## What is being asked
The lines to copy are those in the listing below that contain the word "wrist".

:: The data

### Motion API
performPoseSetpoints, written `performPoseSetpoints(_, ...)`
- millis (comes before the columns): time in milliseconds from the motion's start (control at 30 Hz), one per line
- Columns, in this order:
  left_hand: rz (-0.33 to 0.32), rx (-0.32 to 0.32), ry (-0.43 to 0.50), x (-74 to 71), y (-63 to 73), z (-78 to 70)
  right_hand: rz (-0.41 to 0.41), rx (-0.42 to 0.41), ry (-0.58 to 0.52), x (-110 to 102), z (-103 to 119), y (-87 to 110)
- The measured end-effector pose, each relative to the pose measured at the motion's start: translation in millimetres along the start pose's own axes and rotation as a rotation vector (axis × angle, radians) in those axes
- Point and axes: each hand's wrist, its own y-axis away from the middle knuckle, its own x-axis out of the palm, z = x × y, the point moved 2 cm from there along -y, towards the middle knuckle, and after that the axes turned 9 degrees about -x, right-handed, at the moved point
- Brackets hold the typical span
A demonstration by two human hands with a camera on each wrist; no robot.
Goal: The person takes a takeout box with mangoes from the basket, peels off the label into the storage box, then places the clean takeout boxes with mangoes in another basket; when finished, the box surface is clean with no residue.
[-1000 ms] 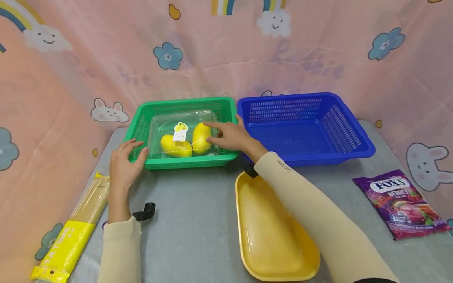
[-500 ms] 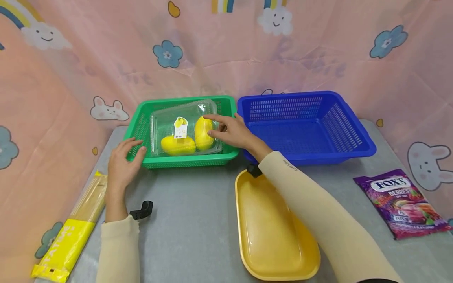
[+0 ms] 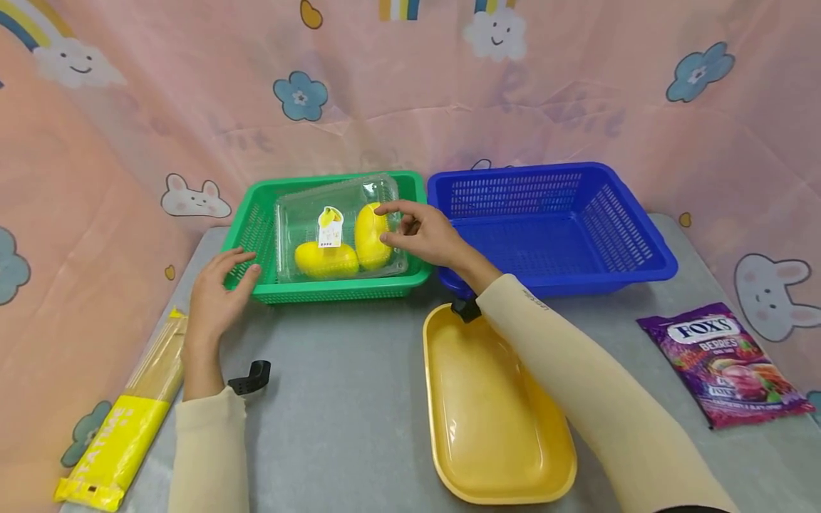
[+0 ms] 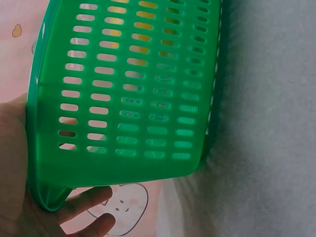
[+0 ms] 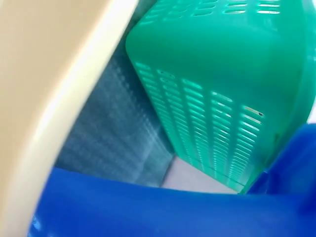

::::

## Answer section
- Point and axes: each hand's wrist, its own y-axis away from the middle knuckle, its own x-axis out of the palm, z = x × y, the point moved 2 cm from there along -y, towards the middle knuckle, and after that the axes turned 9 degrees about -x, right-handed, at the moved point
A demonstration by two human hands with a camera on each wrist; no robot.

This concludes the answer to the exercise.